**WORK TASK:** Exactly as they appear, print the line with "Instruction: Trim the" and each line after it through the end of the entries below; leave out pictures.

RAW DATA Block Start

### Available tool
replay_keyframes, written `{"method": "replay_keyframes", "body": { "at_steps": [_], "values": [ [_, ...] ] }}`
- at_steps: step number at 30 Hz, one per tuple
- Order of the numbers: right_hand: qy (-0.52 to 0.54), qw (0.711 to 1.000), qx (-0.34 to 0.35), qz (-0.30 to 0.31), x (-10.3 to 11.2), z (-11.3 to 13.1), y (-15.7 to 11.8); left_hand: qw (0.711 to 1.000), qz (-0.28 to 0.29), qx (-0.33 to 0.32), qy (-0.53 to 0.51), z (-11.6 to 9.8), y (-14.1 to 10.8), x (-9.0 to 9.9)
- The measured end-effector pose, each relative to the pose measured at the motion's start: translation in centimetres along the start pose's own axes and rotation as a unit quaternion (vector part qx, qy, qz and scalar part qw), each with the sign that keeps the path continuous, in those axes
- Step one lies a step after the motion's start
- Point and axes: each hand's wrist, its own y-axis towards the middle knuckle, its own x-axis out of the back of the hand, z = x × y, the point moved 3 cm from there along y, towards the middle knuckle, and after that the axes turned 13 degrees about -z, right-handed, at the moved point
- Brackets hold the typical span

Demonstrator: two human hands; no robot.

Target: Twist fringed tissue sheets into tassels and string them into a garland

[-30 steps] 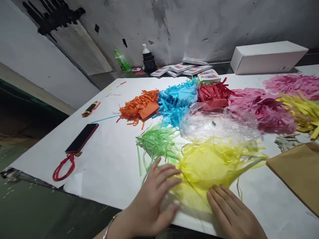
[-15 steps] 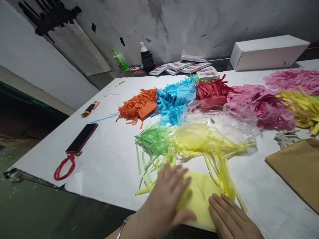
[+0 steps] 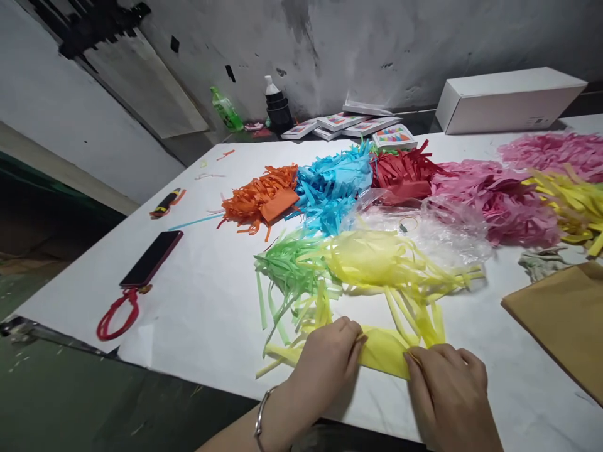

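Near the table's front edge lies a folded yellow tissue sheet [image 3: 384, 350], with yellow strips trailing from it. My left hand [image 3: 332, 351] pinches its left end, a silver bracelet at the wrist. On its right end my right hand [image 3: 443, 376] has its fingers closed over the paper. Just behind the hands rests a bunch of pale yellow tissue [image 3: 372, 258] with long strips, touching light green tissue strips [image 3: 289, 263] on its left.
Behind are orange [image 3: 261, 198], blue [image 3: 334, 182], red [image 3: 402, 172] and pink tissue bundles [image 3: 499, 198], plus clear plastic [image 3: 424, 229]. A phone [image 3: 151, 258] lies left, brown paper [image 3: 560, 320] right. A white box [image 3: 509, 100] stands by the wall.
Both hands have gone from lying flat with fingers stretched to gripping the yellow sheet's ends. The sheet, spread wide before, is now a narrow folded band.
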Motion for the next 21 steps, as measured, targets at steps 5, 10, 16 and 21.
{"method": "replay_keyframes", "body": {
  "at_steps": [5, 10, 16, 21],
  "values": [
    [-0.127, 0.991, 0.028, -0.007, 0.2, -0.1, 1.3, 0.996, 0.045, 0.028, 0.071, -0.1, 1.5, -0.4],
    [0.009, 0.986, 0.163, -0.019, 0.5, 0.6, 0.6, 0.995, 0.051, 0.032, 0.076, 0.1, 1.7, -0.5],
    [0.049, 0.975, 0.217, 0.016, -0.6, 0.7, -0.3, 0.998, -0.041, 0.001, 0.042, -0.1, 1.0, 1.0],
    [0.102, 0.981, 0.156, 0.054, -0.6, 0.7, 0.5, 0.97, -0.057, -0.235, 0.016, -1.4, -0.8, 1.0]
  ]
}}
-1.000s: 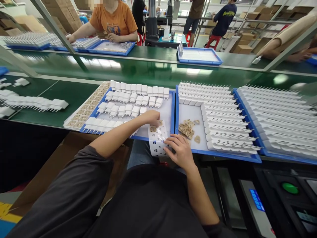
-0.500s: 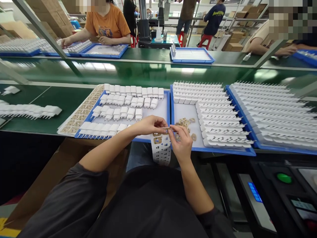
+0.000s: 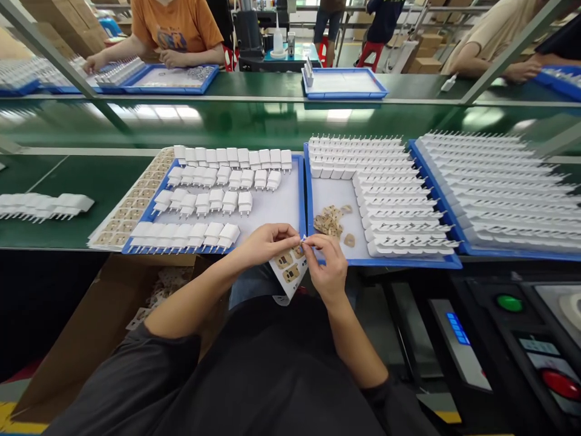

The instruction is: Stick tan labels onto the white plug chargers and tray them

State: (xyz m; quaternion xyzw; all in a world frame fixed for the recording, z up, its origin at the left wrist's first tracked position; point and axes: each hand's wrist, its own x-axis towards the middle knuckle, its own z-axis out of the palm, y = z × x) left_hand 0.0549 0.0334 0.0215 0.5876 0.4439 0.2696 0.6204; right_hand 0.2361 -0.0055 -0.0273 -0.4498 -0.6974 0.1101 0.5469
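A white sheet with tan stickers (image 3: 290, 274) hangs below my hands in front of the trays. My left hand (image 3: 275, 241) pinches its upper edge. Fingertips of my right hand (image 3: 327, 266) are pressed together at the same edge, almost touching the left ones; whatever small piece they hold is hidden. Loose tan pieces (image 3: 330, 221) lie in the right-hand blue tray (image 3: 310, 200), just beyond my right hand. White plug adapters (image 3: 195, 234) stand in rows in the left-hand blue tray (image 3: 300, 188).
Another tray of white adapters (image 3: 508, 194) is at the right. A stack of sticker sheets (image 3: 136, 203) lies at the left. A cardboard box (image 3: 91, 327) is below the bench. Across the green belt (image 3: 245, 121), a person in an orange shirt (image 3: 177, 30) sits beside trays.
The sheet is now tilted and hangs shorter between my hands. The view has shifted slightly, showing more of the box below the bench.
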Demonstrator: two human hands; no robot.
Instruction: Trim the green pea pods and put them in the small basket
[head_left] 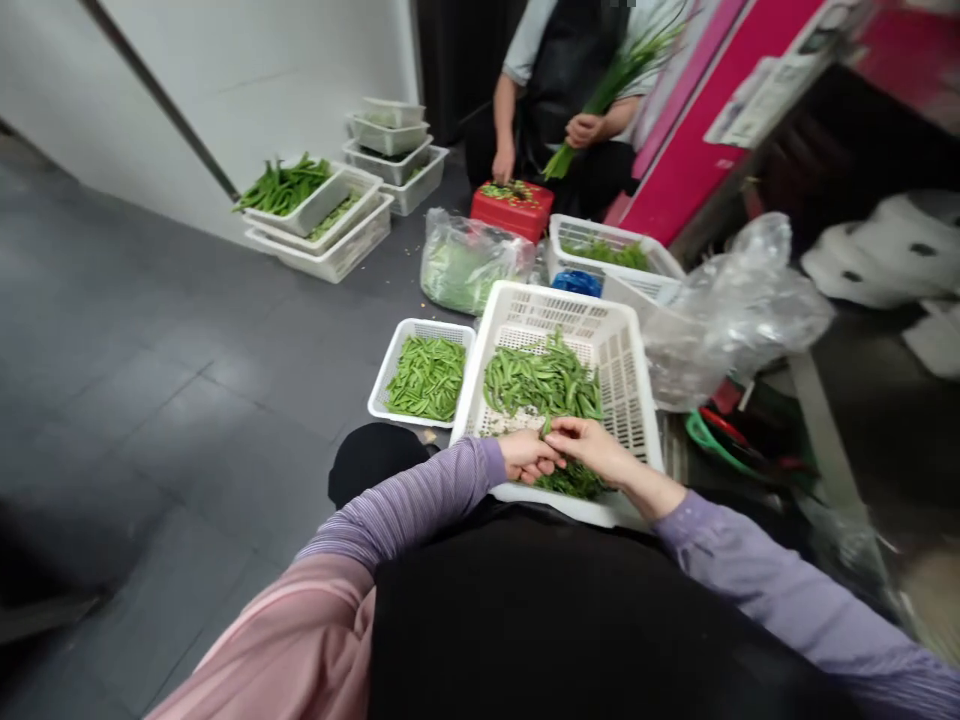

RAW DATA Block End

**EXERCISE OUTPUT:**
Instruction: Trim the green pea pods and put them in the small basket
[head_left] 

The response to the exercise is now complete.